Tuesday, January 30, 2007

Create a virtual image from a physical machine

I was excited to read vmware's article about their software that converts physical machines to virtual ones - for free.
Here at innotech we are using virtuals for test environments and are soon to deploy them for production. The whole concept offers so much promise.
The march of virtualization is going to be pushing against the phalanxes of Microsoft Previously, in a license scheme that even our Microsoft rep said was brain-damaged, Microsoft required a license for each OS in a virtual whether it was being used actively or not. Which meant you couldn't store different test configurations of your product without paying a fee for each virtual in the 'freezer'. They changed the license so you only need licenses for the virtuals you are currently running which seems more reasonable.
If a company has a Microsoft OS running in five virtuals on a machine, they need to buy five copies of the operating system. With Linux or Solaris they don't need to buy any. The pressure will be to move away from the 'pay-per-virtual' operating systems to free ones.

Friday, January 26, 2007

Number Sections in Microsoft Word

Shuana Kelly has the best overview of numbering sections in Microsoft Word. After struggling for an hour trying to get all my numbering to work, I visited Shuana's site. The writing is simple and clear. After struggling with Word's numbering system for years, Shuana taught me in 20 minutes how it really works.

Tuesday, January 23, 2007

Austin On Rails Meeting

Tonight Hal Fulton of 'The Ruby Way' fame gave an overview of good programming techniques in Ruby.
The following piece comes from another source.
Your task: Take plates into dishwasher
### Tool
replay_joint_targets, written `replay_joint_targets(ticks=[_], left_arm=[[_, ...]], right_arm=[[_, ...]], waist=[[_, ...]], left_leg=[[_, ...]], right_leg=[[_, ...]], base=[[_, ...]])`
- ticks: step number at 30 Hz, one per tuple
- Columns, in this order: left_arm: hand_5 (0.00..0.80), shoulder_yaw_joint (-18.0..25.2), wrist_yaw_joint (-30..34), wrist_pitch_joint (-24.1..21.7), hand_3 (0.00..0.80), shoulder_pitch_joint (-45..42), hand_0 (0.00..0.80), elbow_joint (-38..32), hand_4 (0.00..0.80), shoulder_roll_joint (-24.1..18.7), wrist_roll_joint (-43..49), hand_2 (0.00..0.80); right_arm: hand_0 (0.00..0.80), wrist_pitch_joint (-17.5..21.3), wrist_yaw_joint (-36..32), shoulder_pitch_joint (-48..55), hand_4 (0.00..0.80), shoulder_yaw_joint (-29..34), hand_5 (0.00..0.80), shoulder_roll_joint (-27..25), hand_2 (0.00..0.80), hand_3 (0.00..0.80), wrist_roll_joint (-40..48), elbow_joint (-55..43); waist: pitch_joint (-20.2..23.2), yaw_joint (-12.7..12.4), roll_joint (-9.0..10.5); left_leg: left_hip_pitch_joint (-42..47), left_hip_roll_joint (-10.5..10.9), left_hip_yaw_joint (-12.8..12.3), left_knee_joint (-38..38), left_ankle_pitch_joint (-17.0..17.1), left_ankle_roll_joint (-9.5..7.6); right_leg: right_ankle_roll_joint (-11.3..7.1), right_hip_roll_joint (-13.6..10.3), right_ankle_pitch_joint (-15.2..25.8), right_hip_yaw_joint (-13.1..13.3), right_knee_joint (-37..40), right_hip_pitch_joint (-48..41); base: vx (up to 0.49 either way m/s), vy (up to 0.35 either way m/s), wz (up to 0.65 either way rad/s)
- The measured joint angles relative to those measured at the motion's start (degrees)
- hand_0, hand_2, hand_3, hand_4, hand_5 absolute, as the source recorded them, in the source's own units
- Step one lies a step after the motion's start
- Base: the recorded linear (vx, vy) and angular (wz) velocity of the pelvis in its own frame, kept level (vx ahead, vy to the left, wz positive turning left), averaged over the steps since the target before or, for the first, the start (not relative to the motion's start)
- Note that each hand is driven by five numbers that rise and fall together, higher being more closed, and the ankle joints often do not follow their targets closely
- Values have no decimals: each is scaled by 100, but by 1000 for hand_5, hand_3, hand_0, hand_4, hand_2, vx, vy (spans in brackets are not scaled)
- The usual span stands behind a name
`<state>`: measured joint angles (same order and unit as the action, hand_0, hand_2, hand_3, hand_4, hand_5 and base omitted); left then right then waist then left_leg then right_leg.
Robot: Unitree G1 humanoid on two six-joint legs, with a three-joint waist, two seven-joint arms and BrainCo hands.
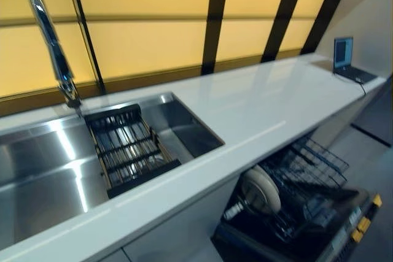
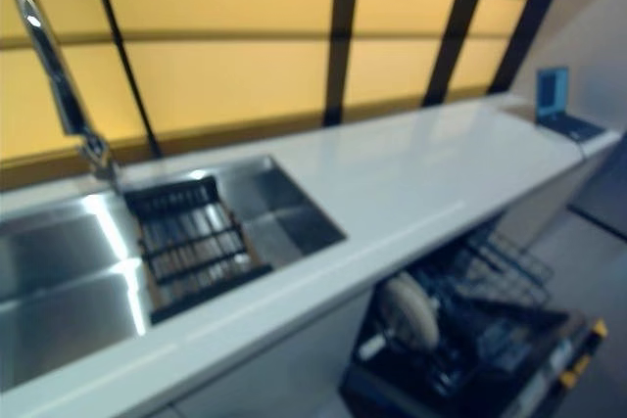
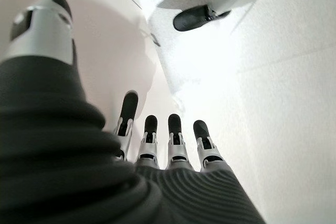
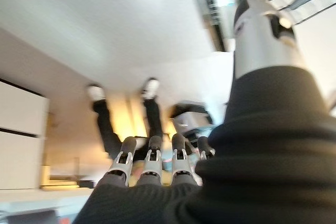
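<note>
Both hands hang empty with straight fingers, left hand, right hand. The round pale plate already stands upright in the open dishwasher's dark wire rack, beyond which the black slatted sink rack holds nothing.

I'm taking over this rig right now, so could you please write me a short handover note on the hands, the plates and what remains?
Left hand: open, empty, hanging low.
Right hand: open, empty; a person stands in its wrist view.
One plate stands in the lower rack of the open dishwasher.
The sink holds only a dark drainer rack, with no plate in sight there or on the counter.
Left: look for any more plates.
</note>
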<state>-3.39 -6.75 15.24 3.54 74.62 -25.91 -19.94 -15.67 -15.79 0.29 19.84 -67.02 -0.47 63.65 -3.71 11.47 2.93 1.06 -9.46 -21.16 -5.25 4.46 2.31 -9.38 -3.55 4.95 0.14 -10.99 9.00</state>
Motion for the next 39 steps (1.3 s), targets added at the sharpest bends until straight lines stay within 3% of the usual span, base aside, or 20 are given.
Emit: replay_joint_targets(ticks=[4,5,6,7,8,9,10,13,15,21,24,26,28,30,31,32,33,35,37,39], left_arm=[[0,-17,8,-88,0,161,0,19,0,-205,0,0],[0,-60,9,-82,0,114,0,39,0,-315,-1,0],[0,-96,7,-82,0,90,0,82,0,-362,0,0],[0,-122,14,-68,0,51,0,168,0,-316,-1,0],[0,-119,31,-31,0,66,0,244,0,-220,0,0],[0,-91,37,-31,0,80,0,282,0,-200,1,0],[0,-59,32,-35,0,86,0,297,0,-248,4,0],[0,30,-55,-94,0,284,0,279,0,-653,-11,0],[0,59,-91,-89,0,396,0,246,0,-622,-132,0],[0,315,-60,-92,0,127,0,194,0,-154,-235,0],[0,831,-39,-92,0,-275,0,194,0,-288,-221,0],[0,1128,-22,-89,0,-504,0,425,0,-273,-220,0],[0,1271,14,-82,0,-711,0,642,0,-279,-215,0],[0,1379,63,-107,0,-891,0,649,0,-267,-209,0],[0,1396,75,-132,0,-936,0,660,0,-299,-209,0],[0,1391,81,-169,0,-845,0,674,0,-313,-211,0],[0,1377,85,-177,0,-845,0,695,0,-311,-213,0],[0,1336,85,-200,0,-718,0,713,0,-314,-221,0],[0,1327,82,-246,0,-419,0,689,0,-315,-228,0],[0,1144,75,-297,0,-106,0,482,0,-262,-331,0]], right_arm=[[0,-118,-47,-31,0,-78,0,324,0,0,310,-4],[0,-152,-102,-127,0,-183,0,414,0,0,378,39],[0,-172,-123,-260,0,-284,0,485,0,0,429,82],[0,-256,-198,-573,0,-493,0,620,0,0,530,238],[0,-261,-289,-751,0,-535,0,721,0,0,577,296],[0,-283,-337,-806,0,-584,0,775,0,0,588,316],[0,-345,-385,-851,0,-794,0,917,0,0,654,344],[0,-382,-419,-860,0,-1231,0,1342,0,0,920,438],[0,-381,-411,-924,0,-1265,0,1460,0,0,1117,440],[0,-604,-456,-897,0,-1225,0,1581,0,0,1181,469],[0,-713,-542,-751,0,-1231,0,1856,0,0,1122,457],[0,-725,-520,-760,0,-1217,0,1775,0,0,1117,497],[0,-790,-416,-707,0,-1158,0,1761,0,0,1124,647],[0,-833,-320,-587,0,-1141,0,1770,0,0,1141,624],[0,-822,-246,-556,0,-1148,0,1769,0,0,1146,598],[0,-829,-163,-559,0,-1146,0,1770,0,0,1172,627],[0,-825,-130,-550,0,-1147,0,1775,0,0,1219,613],[0,-773,-14,-474,0,-1130,0,1781,0,0,1484,429],[0,-703,42,-411,0,-891,0,1912,0,0,1621,465],[0,-676,64,-325,0,-746,0,1976,0,0,1870,431]], waist=[[170,-634,20],[297,-810,216],[341,-895,285],[344,-1105,335],[362,-1152,263],[343,-1155,274],[326,-1244,196],[132,-1301,415],[-34,-1414,290],[-266,-1529,-74],[-342,-1627,-66],[-452,-1717,-290],[-566,-1674,-391],[-647,-1730,-424],[-666,-1680,-364],[-719,-1661,-278],[-727,-1701,-195],[-700,-1559,73],[-646,-1251,325],[-575,-984,354]], left_leg=[[-250,-545,-469,183,182,-2],[-346,-486,-345,305,183,-2],[-400,-494,-239,351,175,9],[-551,-432,281,551,-13,193],[-809,-129,435,924,-231,335],[-872,-44,561,927,-249,220],[-939,-175,718,1005,-94,297],[-1439,-598,717,1747,-165,440],[-1778,-1017,881,2080,47,417],[-1360,-838,1016,1265,232,617],[-1122,-773,1012,1189,424,735],[-1157,-904,1084,1236,554,726],[-1494,-837,1196,1610,740,516],[-1436,-722,1353,1424,1196,492],[-1507,-551,1562,1059,1808,589],[-1507,-394,1595,1072,1941,480],[-1477,-309,1526,1224,1783,579],[-1453,2,1161,2545,460,411],[-1142,234,843,3093,-156,249],[-625,241,656,3299,-673,381]], right_leg=[[-281,-590,-483,-96,-1902,-24],[-369,-900,-407,-70,-1513,-403],[-505,-894,-533,-43,-1184,-568],[-471,-762,-636,-106,-656,-735],[-477,-782,-646,-120,-280,-834],[-476,-780,-645,-121,-148,-862],[-367,-703,-822,-202,-132,-881],[90,-449,-1515,-452,-181,-797],[431,21,-1616,-538,22,-798],[602,186,-1614,-581,-295,-671],[783,234,-2243,-743,-1015,-685],[990,383,-2333,-672,-1069,-698],[1065,554,-2336,-547,-1102,-742],[1141,625,-2303,-490,-1071,-853],[1220,537,-2237,-599,-961,-836],[1285,421,-2171,-711,-857,-859],[1334,320,-2097,-750,-787,-863],[1331,48,-1745,-1209,-142,-1133],[1303,-107,-1426,-1638,436,-1444],[1298,-98,-1280,-1942,695,-1497]], base=[[-319,-260,-25],[-312,-348,-36],[-290,-405,-55],[-248,-397,-54],[-345,-506,-43],[-378,-499,-11],[-391,-490,8],[-376,-367,0],[-318,-252,-2],[-194,-228,-7],[-139,-254,7],[-213,-227,17],[-253,-183,68],[-427,-153,79],[-506,-141,103],[-324,-86,84],[-377,-97,52],[-339,-52,74],[-245,22,123],[-230,75,111]])
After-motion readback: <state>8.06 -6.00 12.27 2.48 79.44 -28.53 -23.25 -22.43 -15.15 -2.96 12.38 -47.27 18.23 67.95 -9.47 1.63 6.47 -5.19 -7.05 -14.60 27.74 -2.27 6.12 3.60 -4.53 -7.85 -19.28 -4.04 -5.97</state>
I missed Sam Griffith's opening talk on Domain Specific Languages, but he should post slides soon.
2007-01-23-AustinOnRails2.JPG2007-01-23-AustinOnRails1.JPG
Afterwards we went next door for drinks and snacks. I loved the conversation - it was all about the latest trends on the web, what would be good businesses to start, why other businesses failed.
2007-01-23-Snacks.JPG

US Petroleum Use Declining

US petroleum consumption actually dropped in 2006 from 20.8 million barrels a day to 20.6. Even with a growing economy and population the petroleum usage fell.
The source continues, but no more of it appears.